Problem details >> Copy from the first line below down to and including the line with "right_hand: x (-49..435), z". Skip the pictures.
**** Information provided
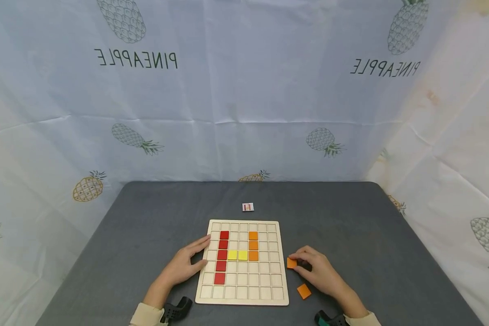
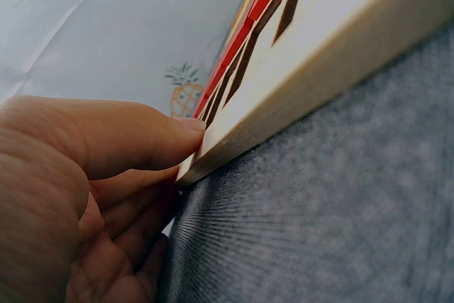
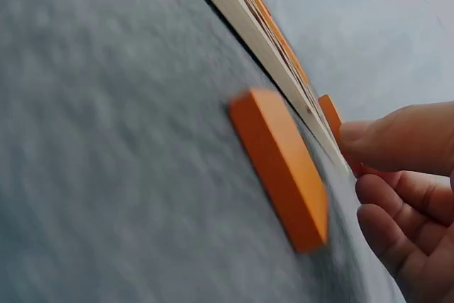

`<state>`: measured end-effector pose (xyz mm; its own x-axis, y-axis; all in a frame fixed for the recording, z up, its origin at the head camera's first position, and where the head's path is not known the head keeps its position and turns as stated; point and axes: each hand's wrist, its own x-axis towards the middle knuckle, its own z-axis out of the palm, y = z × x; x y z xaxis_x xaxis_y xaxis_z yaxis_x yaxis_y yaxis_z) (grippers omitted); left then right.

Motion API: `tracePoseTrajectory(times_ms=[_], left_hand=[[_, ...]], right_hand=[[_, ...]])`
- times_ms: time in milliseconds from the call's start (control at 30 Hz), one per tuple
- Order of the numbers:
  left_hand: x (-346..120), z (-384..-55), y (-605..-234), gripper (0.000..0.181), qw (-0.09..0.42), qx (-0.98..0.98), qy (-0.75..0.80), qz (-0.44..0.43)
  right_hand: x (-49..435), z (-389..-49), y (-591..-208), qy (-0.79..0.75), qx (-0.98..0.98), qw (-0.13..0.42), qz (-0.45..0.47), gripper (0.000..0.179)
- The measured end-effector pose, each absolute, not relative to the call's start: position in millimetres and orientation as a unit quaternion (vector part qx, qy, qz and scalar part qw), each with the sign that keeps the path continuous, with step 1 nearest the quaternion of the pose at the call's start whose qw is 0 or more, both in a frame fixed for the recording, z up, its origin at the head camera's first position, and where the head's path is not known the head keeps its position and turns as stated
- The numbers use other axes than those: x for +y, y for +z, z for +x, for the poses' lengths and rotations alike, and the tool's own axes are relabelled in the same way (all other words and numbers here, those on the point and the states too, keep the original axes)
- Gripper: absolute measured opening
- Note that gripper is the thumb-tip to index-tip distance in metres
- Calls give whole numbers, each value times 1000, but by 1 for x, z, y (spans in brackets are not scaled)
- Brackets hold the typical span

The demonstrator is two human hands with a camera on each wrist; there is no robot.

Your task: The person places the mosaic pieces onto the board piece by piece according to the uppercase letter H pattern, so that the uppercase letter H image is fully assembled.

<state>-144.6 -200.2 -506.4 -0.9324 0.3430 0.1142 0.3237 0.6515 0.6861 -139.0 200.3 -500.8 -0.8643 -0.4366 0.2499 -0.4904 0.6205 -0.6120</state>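
A pale wooden grid board (image 1: 265,292) lies on the dark table. On it a column of several red square tiles (image 1: 222,254) stands at left, two yellow tiles (image 1: 237,255) run across the middle, and three orange tiles (image 1: 253,245) form a column to their right. My left hand (image 1: 183,264) rests against the board's left edge, thumb and fingers extended; the left wrist view shows the thumb touching the rim. Just off the board's right edge, my right hand (image 1: 315,270) pinches an orange tile (image 1: 291,263) between thumb and fingers. Another orange tile (image 1: 304,291) lies on the table below that hand.
Beyond the board's far edge lies a small card (image 1: 247,207) printed with a coloured grid pattern. The dark grey table (image 1: 159,213) reaches back to a pale curtain (image 1: 248,90) printed with pineapples, which also hangs at both sides.
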Motion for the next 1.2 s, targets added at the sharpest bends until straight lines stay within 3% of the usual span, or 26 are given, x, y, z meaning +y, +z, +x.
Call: tracePoseTrajectory(times_ms=[1200], left_hand=[[-201,-146,-507,57,15,907,382,177]], right_hand=[[105,-142,-497,276,-900,27,337,19]])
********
Completed exercise >>
`<state>`: measured end-effector pose (xyz mm; its own x-axis, y-axis; all in a frame fixed for the recording, z up, its origin at the head camera's first position, and where the head's path is not known the head keeps its position and turns as stated; point and axes: each hand's wrist, its own x-axis towards the middle knuckle, its own z-axis out of the palm, y = z × x; x y z xaxis_x xaxis_y xaxis_z yaxis_x yaxis_y yaxis_z) (grippers omitted); left then right.

Motion API: `tracePoseTrajectory(times_ms=[_], left_hand=[[_, ...]], right_hand=[[_, ...]])`
- times_ms: time in milliseconds from the call's start (control at 30 Hz), one per tuple
- Order of the numbers:
  left_hand: x (-346..120), z (-384..-55), y (-605..-234), gripper (0.000..0.181), qw (-0.09..0.42), qx (-0.98..0.98), qy (-0.75..0.80), qz (-0.44..0.43)
  right_hand: x (-49..435), z (-389..-49), y (-591..-208), qy (-0.79..0.75), qx (-0.98..0.98), qw (-0.13..0.42), qz (-0.45..0.47), gripper (0.000..0.179)

Nothing else belongs to this exercise.